DIRECTIONS – Return only the lines below starting at the line containing "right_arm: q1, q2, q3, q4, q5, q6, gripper" and ending at the line containing "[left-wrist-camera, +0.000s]", both included, exactly as they are and with no pictures.

DATA RECORDS –
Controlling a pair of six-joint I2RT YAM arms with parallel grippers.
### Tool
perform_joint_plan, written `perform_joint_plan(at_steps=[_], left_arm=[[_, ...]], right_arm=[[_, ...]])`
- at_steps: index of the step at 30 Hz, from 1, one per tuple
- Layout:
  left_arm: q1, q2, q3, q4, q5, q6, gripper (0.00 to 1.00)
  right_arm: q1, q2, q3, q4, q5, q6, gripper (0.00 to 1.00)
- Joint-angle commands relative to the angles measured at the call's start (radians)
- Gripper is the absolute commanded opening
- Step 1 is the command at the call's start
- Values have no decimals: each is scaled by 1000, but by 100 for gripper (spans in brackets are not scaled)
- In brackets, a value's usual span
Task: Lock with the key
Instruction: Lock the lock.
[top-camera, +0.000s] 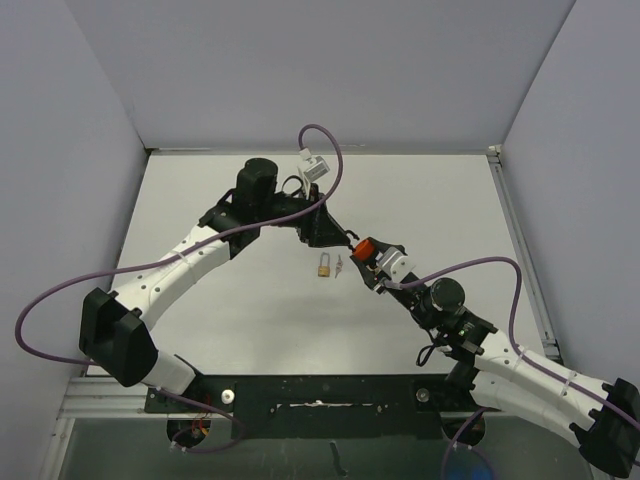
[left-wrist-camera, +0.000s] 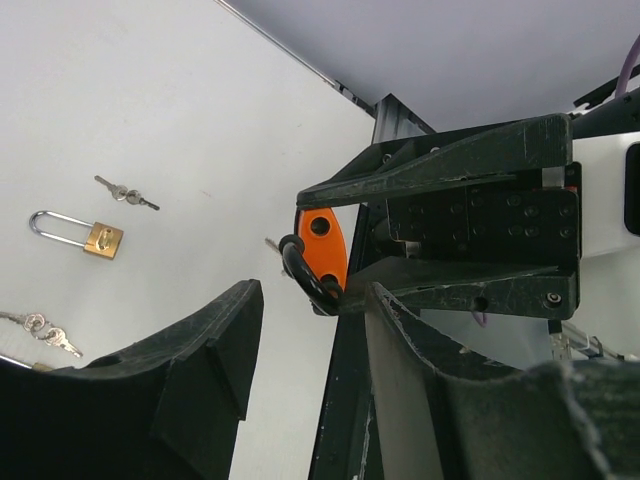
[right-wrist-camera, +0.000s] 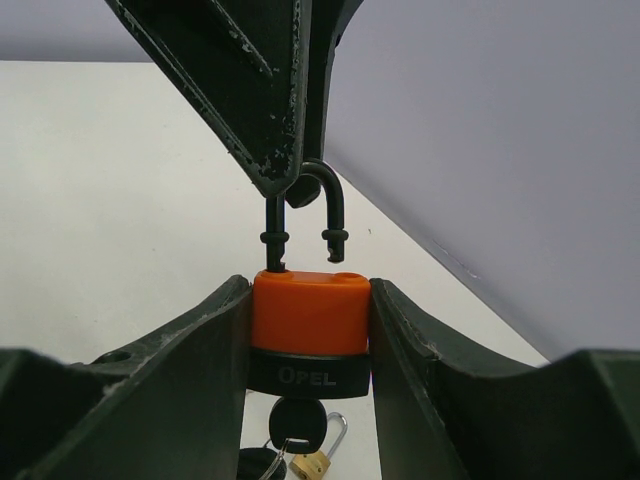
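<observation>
Right jaws pinch orange padlock (right-wrist-camera: 308, 312) by its sides; left jaws spread near shackle (right-wrist-camera: 340, 210).

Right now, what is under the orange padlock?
A black-headed key sticks out of the bottom of the orange padlock, and a small brass padlock lies on the table farther down. The key's blade is hidden inside the lock.

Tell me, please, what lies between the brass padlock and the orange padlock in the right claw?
A small bunch of keys lies between the brass padlock and the orange padlock, seen in the top view.
</observation>
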Motion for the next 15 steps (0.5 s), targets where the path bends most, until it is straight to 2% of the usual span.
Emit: perform_joint_plan(at_steps=[1, 15], left_arm=[[-8, 8, 56, 4, -23, 31, 42], [-19, 27, 58, 50, -21, 1, 34]], right_arm=[[7, -10, 48, 111, 11, -17, 0], [13, 1, 52, 103, 8, -10, 0]])
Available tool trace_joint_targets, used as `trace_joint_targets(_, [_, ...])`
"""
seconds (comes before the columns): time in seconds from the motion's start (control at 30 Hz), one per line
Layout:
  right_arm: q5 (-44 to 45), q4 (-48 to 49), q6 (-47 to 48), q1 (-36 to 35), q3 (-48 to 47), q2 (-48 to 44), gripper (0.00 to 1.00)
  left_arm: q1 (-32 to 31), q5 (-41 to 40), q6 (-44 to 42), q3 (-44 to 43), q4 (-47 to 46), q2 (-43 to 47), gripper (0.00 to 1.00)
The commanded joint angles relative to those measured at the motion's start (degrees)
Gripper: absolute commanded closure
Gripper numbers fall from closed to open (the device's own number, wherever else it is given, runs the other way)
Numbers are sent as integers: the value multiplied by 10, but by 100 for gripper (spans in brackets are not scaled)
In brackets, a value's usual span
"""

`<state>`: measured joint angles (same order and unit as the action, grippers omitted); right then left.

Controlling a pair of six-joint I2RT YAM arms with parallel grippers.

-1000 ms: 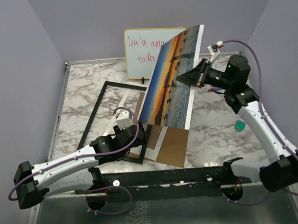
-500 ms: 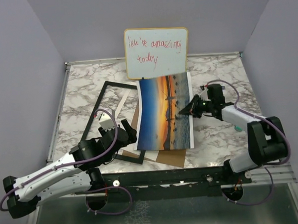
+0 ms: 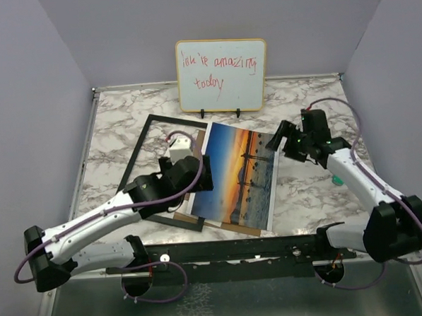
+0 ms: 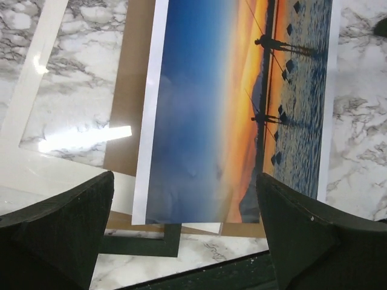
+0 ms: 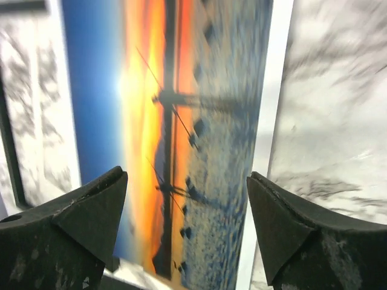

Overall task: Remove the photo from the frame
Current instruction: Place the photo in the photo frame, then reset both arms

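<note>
Hovering low in the lower centre of the overhead view, the left gripper (image 3: pixel 201 176) has its jaws spread wide with nothing between them, just above the left border of the photo (image 3: pixel 237 174). The print lies face up in the middle of the table (image 3: pixel 117 113), out of the frame (image 3: pixel 135 153) but resting across that frame's right side and on the brown back panel (image 4: pixel 130 78). Farther back, at centre right, the right gripper (image 3: pixel 275 137) hangs over the print's upper right corner, also wide open and empty. The whiteboard (image 3: pixel 222 72) stands at the rear. Both sets of fingers sit close above the loose sheet, so an arm pulling away low could catch an edge and crease it or drag it toward the near rim.
</note>
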<state>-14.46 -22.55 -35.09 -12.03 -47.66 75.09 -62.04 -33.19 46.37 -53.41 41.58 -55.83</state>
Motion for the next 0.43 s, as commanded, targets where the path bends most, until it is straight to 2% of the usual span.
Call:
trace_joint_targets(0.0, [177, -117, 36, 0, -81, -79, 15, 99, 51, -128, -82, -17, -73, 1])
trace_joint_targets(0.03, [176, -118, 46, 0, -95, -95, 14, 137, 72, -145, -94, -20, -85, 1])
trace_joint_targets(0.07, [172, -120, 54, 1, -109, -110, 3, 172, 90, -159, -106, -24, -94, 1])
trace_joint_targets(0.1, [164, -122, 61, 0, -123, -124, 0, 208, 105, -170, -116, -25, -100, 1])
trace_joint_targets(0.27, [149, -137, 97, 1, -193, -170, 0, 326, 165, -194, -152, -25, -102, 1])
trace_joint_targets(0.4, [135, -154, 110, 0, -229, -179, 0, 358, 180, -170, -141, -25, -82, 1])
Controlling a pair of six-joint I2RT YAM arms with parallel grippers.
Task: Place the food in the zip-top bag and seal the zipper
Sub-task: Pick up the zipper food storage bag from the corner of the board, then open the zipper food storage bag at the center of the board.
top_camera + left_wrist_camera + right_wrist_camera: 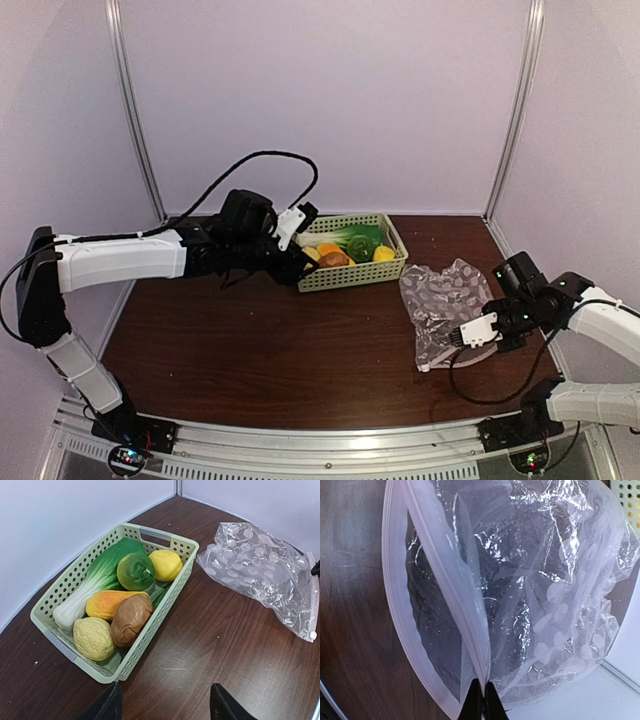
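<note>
The food (120, 610) lies in a pale green basket (165, 602): two yellow lemons, an orange piece, a brown piece, a dark green vegetable and a white-green leek. It shows in the top view (345, 250) too. My left gripper (165, 705) is open and empty, just in front of the basket's near corner; in the top view (300, 235) it hovers at the basket's left end. The clear dotted zip-top bag (440, 300) lies on the right. My right gripper (483, 697) is shut on the upper zipper strip (450, 580), holding the bag's mouth open.
The dark wooden table (250, 340) has white walls at the back and sides. The basket stands at the back centre, the bag (260, 575) to its right. Metal rails run along the near edge.
</note>
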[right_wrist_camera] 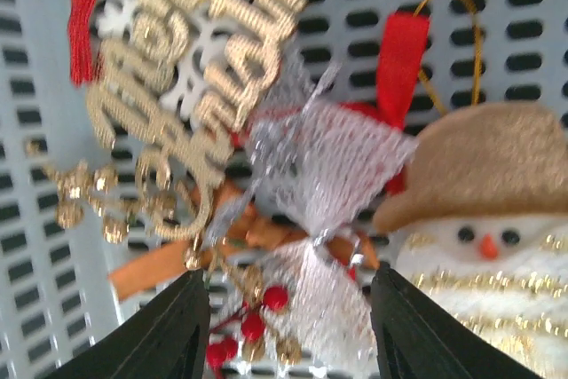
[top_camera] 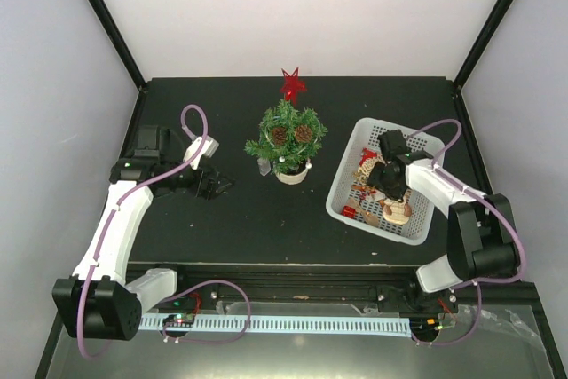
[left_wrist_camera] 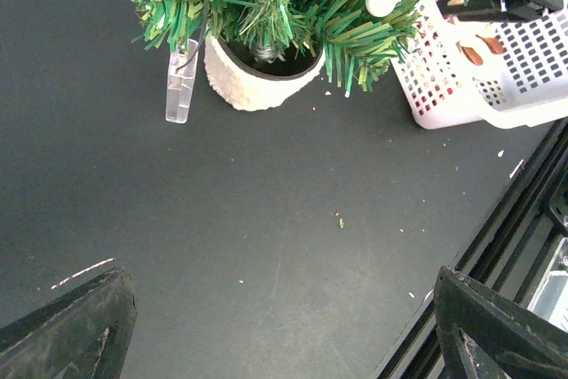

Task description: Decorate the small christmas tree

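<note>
The small christmas tree (top_camera: 286, 135) stands in its cream pot (left_wrist_camera: 257, 77) at the middle of the black table, with a red star on top, two pine cones, a white ball and a clear icicle (left_wrist_camera: 180, 86) hanging at its left. My left gripper (top_camera: 216, 185) is open and empty, low over the table to the tree's left. My right gripper (top_camera: 383, 185) is open inside the white basket (top_camera: 342, 185), its fingers (right_wrist_camera: 177, 330) on either side of a silver mesh bow (right_wrist_camera: 319, 219) with red berries. A gold "Merry Christmas" sign (right_wrist_camera: 186, 59) and a snowman (right_wrist_camera: 497, 246) lie beside it.
The basket also shows at the right in the left wrist view (left_wrist_camera: 497, 68). Black frame posts rise at the table's back corners. A rail with a white cable chain (top_camera: 293, 324) runs along the near edge.
</note>
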Tool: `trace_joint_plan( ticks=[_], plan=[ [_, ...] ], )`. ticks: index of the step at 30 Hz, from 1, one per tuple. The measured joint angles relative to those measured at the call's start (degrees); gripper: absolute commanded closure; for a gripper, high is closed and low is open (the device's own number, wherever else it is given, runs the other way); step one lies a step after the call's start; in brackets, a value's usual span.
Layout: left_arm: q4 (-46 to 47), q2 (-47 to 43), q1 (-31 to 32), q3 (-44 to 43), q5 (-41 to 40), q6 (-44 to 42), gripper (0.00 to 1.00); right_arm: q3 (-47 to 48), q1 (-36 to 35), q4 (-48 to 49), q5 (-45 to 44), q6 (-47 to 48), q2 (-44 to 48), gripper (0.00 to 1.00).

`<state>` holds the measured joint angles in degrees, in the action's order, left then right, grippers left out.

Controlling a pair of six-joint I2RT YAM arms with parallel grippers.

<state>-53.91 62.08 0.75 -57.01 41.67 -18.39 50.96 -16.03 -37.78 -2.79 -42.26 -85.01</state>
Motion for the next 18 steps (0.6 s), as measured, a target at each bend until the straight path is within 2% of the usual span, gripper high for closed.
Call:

WORKED SOLUTION –
  right_arm: q1, q2, q3, q4, q5, q6, gripper (0.00 to 1.00)
- Joint-angle commands relative to the angles measured at the call's start (radians)
- Gripper is the absolute commanded opening
- Step 1 is the command at the call's start
- Values have no decimals: each is scaled by 1000, but by 100 for gripper (spans in brackets are not scaled)
- In brackets, a value's usual span
Task: Lock with the key
Instruction: Lock the lock.
[top-camera, +0.000s] 
[left-wrist-camera, +0.000s] 

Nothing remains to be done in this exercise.